Un autre inté­rêt de l’analyse de Sper­ber et Wil­son tient au fait qu’elle per­met d’expliquer l’étroite paren­té sou­vent rele­vée, mais jamais clai­re­ment défi­nie, entre iro­nie et paro­die[3]Voir notament Hut­cheon (1978 et 1981).. Selon Sper­ber et Wil­son, « la paren­té et les dif­fé­rences entre iro­nies et paro­dies, de même que l’existence de cas inter­mé­diaires, sont à expli­quer par le fait que […] les paro­dies sont appa­ren­tées au style direct comme les iro­nies le sont au style indi­rect libre » (1978, 409). Si en effet l’ironie consiste à faire indi­rec­te­ment écho à un dis­cours ou à un point de vue qu’elle prend pour cible, on peut alors admettre que la paro­die est une forme d’ironie qui consiste à faire écho non seule­ment à la forme pro­po­si­tion­nelle mais aus­si par­tiel­le­ment à la forme lin­guis­tique d’un dis­cours. La paro­die ne serait ain­si qu’une forme par­ti­cu­lière d’ironie qui s’en prend non seule­ment au conte­nu mais éga­le­ment à la forme lin­guis­tique du dis­cours qu’elle prend pour cible et devrait donc être appa­ren­tée à un écho direct ou par­tiel­le­ment direct.

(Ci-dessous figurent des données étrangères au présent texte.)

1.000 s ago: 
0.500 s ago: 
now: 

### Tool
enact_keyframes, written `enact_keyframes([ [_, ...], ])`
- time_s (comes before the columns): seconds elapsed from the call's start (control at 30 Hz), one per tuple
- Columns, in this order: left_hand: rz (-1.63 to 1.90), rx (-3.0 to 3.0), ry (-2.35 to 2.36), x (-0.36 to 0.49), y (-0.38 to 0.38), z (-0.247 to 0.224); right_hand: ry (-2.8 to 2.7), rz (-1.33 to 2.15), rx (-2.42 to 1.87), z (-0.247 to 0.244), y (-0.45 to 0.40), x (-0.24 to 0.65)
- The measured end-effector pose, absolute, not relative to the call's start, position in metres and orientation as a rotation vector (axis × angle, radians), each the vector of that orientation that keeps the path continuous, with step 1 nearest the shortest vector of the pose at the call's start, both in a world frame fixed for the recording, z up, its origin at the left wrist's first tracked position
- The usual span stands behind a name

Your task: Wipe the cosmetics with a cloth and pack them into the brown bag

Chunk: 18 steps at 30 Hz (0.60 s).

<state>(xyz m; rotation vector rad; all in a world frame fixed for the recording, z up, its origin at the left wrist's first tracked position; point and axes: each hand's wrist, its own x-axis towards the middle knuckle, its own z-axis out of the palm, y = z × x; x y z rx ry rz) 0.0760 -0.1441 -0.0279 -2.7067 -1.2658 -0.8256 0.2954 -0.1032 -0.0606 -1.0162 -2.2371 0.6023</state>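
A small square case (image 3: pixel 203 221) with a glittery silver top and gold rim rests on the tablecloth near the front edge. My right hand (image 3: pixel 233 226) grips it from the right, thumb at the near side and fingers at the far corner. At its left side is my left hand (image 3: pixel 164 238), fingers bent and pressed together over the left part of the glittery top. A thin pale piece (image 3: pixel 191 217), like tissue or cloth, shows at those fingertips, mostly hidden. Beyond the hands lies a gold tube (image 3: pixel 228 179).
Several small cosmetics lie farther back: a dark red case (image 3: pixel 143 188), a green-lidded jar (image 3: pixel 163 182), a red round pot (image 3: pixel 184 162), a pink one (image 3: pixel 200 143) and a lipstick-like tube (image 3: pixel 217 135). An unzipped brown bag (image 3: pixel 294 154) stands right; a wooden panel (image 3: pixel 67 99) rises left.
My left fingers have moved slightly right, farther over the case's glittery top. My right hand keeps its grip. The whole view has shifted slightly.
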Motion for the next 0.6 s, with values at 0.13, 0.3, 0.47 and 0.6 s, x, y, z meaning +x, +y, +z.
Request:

Un autre avan­tage encore de l’analyse de Sper­ber et Wil­son a trait au chan­ge­ment de registre sty­lis­tique qui accom­pagne par­fois l’ironie et qui s’explique aisé­ment si l’on admet que cette der­nière consiste à faire écho au dis­cours ou au point de vue d’autrui. Dans l’exemple (29) notam­ment le chan­ge­ment de style est très sen­sible. L’ironie du Neveu s’accompagne en effet d’un style pom­peux qui contraste net­te­ment avec la sobrié­té tran­chante des pro­pos sérieux qui pré­cèdent. Or il est tout à fait aisé d’en rendre compte, en consi­dé­rant que le Neveu fait alors non seule­ment écho à une opi­nion mais à une forme lin­guis­tique, à un style empha­tique, éga­le­ment impu­té au phi­lo­sophe. A tra­vers l’ironie du Neveu, le Phi­lo­sophe est accu­sé non seule­ment de se croire supé­rieur mais encore de recou­rir au style gran­di­lo­quent et affec­té qui accom­pagne ce pré­ten­du sen­ti­ment de supériorité.

 

Notes

Notes
1 Sper­ber et Wil­son parlent main­te­nant d”«interprétation au second degré » (1989, 356) pour dési­gner ce qu’ils enten­daient pré­cé­dem­ment par « men­tion ». Pour bien sai­sir ce der­nier point, il faut se repor­ter supra, au cha­pitre 1, où il est pré­ci­sé que fon­da­men­ta­le­ment, selon Sper­ber et Wil­son, n’im­porte quel énon­cé est une « inter­pré­ta­tion » plus ou moins fidèle, plus ou moins « lit­té­rale », d’une pen­sée du locu­teur. En ver­tu du prin­cipe de per­ti­nence, le locu­teur est de toute façon ame­né à « inter­pré­ter » sa propre pen­sée en expli­ci­tant une pro­po­si­tion qui « res­semble » plus ou moins à ce qu’il a à l’es­prit (i.e. dont les effets contex­tuels recoupent en par­tie ce qu’il a à l’es­prit). Dans cette pers­pec­tive, les faits de men­tion sont donc des faits d”«interprétation au second degré » puisque tout énon­cé vise d’a­bord à « inter­pré­ter » une pen­sée du locu­teur, « inter­pré­ta­tion » qui peut ser­vir à repré­sen­ter un état de chose lorsque ce qui est expri­mé est employé, mais qui peut aus­si ser­vir à « inter­pré­ter » un dis­cours ou une pen­sée visant à repré­sen­ter un état de chose. Selon Sper­ber et Wil­son, les men­tions sont donc des « inter­pré­ta­tions » d”«interprétations » de pen­sées ou de propos.
2 Une telle hypo­thèse est déve­lop­pée en détail et illus­trée expé­ri­men­ta­le­ment par Kreuz et Gluks­berg (1989), à par­tir de leur « echoic remin­der theo­ry of ver­bal iro­ny » qui est sur ce point tout à fait en accord avec l’analyse de Sper­ber et Wilson.
3 Voir notament Hut­cheon (1978 et 1981).